**What is needed:**
Word for word, please restate the lines from the beginning of the data through the line in which "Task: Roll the" appears.

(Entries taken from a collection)
-- Opening Marker --

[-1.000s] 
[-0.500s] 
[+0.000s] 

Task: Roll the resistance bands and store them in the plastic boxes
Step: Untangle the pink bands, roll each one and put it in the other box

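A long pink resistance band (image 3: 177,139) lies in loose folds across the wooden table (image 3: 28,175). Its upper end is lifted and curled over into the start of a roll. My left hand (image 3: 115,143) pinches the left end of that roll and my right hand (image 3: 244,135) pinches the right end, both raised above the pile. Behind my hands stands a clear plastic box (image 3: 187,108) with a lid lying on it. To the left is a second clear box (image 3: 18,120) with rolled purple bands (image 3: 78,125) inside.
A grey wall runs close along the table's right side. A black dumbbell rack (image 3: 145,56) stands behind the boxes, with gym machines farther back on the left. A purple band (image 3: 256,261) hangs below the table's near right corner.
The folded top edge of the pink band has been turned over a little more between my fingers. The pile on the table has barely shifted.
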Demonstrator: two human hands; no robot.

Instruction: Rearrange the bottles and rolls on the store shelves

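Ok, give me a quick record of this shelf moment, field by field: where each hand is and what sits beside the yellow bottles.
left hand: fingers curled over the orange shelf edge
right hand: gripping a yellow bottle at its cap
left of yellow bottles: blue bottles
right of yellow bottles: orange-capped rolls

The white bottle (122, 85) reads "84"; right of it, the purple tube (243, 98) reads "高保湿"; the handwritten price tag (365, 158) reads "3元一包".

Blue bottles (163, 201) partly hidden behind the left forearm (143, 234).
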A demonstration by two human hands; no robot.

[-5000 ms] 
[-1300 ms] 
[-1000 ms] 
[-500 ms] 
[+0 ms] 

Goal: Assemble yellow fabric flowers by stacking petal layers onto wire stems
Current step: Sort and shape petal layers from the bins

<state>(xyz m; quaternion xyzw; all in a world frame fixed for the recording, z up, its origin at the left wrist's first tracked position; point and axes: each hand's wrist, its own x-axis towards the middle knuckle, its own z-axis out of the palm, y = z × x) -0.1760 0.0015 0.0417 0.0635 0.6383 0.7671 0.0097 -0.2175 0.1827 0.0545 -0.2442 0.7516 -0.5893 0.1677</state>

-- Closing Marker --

**Task result:**
[-1.000s] 
[-0.500s] 
[+0.000s] 

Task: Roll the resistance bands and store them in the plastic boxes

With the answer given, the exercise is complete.